Quelques jours plus tôt, à Joué-lès-Tours, au Victor Hugo, situé face à l’hôtel de ville, les « Gilets jaunes » sont sur beaucoup de lèvres. Dans ce café populaire, les échanges se font sur fond de chaîne d’info en continu qui passe en fond. Les commentaires vont bon train sur l’actualité, les annonces d’Emmanuel Macron jugées insuffisantes… Des discussions qui s’élargissent sur les « galères » de chacun. Devant le café, Momo fume une cigarette, ce dernier travaille en intérim et vit dans le quartier populaire voisin de la Rabière. « Il y a des revendications on peut pas dire que ça nous concerne, dans les quartiers le principal problème c’est de trouver un boulot, les questions sur les taxes et tout le reste ça nous paraît loin. La bagnole par exemple, moi je sais même pas ce que je sais, je galère en bus et en tram » explique-t-il.

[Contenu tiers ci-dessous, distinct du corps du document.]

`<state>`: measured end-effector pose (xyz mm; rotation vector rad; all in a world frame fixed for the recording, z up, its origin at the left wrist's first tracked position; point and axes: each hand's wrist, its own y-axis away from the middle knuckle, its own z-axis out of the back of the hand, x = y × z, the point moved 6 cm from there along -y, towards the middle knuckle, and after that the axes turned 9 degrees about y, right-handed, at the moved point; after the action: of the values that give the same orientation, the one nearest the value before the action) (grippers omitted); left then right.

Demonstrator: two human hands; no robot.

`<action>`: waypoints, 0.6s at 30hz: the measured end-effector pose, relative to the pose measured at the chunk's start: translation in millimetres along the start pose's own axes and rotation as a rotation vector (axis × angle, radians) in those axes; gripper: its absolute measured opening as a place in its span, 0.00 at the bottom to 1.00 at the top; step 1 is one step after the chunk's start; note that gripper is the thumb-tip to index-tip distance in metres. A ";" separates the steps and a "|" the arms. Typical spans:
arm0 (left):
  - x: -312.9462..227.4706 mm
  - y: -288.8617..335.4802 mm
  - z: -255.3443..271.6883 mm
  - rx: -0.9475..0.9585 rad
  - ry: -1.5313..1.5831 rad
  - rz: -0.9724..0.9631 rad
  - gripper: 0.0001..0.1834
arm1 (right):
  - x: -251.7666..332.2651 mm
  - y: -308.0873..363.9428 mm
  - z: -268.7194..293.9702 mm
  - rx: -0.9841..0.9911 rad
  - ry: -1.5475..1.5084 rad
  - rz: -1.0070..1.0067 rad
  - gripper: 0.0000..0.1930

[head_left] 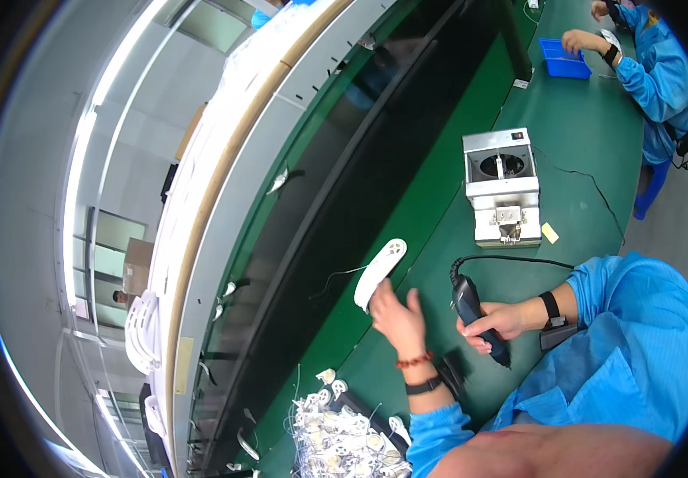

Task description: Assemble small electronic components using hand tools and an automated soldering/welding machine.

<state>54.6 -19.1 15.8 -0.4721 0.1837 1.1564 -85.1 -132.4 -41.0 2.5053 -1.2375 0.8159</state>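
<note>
My right hand (494, 325) is wrapped round a dark electric screwdriver (467, 300). Its cable rises from the back end, and its tip points down toward the green table. My left hand (398, 320) is stretched out with the thumb apart. Its fingertips are at the lower end of a white curved plastic part (376, 275), which has a round end and a thin wire trailing left. Whether the fingertips press on this part I cannot tell. A heap of similar white plastic parts and wires (344, 438) lies near my left forearm.
A silver screw feeder (503, 187) stands ahead on the green table (575, 119), with a small yellow piece (550, 233) beside it. A dark conveyor belt (336, 183) runs along the left, carrying scattered white parts. Far right, a co-worker in blue reaches toward a blue bin (565, 60).
</note>
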 end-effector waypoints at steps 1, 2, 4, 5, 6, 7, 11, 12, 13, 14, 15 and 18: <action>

« On a toujours appris à se débrouiller entre nous »

Et Momo* d’évoquer également une culture différente : « Au quartier, les « Gilets jaunes » c’est un peu des ovni, on a l’image de gens venant de la campagne et qui ne nous aiment pas », avant de terminer l’échange en même temps que sa cigarette : « Nous on a toujours appris à se débrouiller entre nous, du coup c’est vrai qu’on est assez méfiants de ce qui vient de l’extérieur ».

« Le mépris social on est les premiers à le subir, évidemment que ça nous parle. Après moi j’ai été à la manif le 01 décembre, et j’ai senti aux regards de certains que j’étais pas à ma place. On me dévisageait du genre «  lui il vient casser » «  explique Kaïs, la fin de la vingtaine et résidant au Sanitas. A ses côtés Moussa acquiesce : « Quand j’entends « les casseurs c’est des branleurs des quartiers », ça me fait gerber. Quoiqu’on fasse on nous pose une étiquette, après faut pas s’étonner qu’on ne veuille pas se mobiliser ».

La faible présence des habitants des quartiers populaires, une habitude qui n’est pas réservée au mouvements des Gilets jaunes et que l’on retrouve finalement dans chaque grand mouvement social, entre sentiments de ne pas être conviés, méfiance, mais aussi absence de culture sociale ou politique. Lors de la dernière Présidentielle, le taux d’abstention dans certains bureaux de vote du Sanitas a ainsi dépassé les 40% au 1er tour (42,8% dans un bureau du secteur Pasteur-Saint Paul, 42,36 dans le second). Un signe du fait que beaucoup ne croient plus non plus ici en l’Etat. « Franchement, ça changera rien, dans les quartiers ça fait plus de 30 ans que c’est la merde et rien ne bouge, de temps en temps on passe deux trois couches de peinture pour la forme mais dans le fond rien ne change. On est résignés en fait, c’est pour ça qu’on se mobilise pas plus aussi » conclue Kaïs.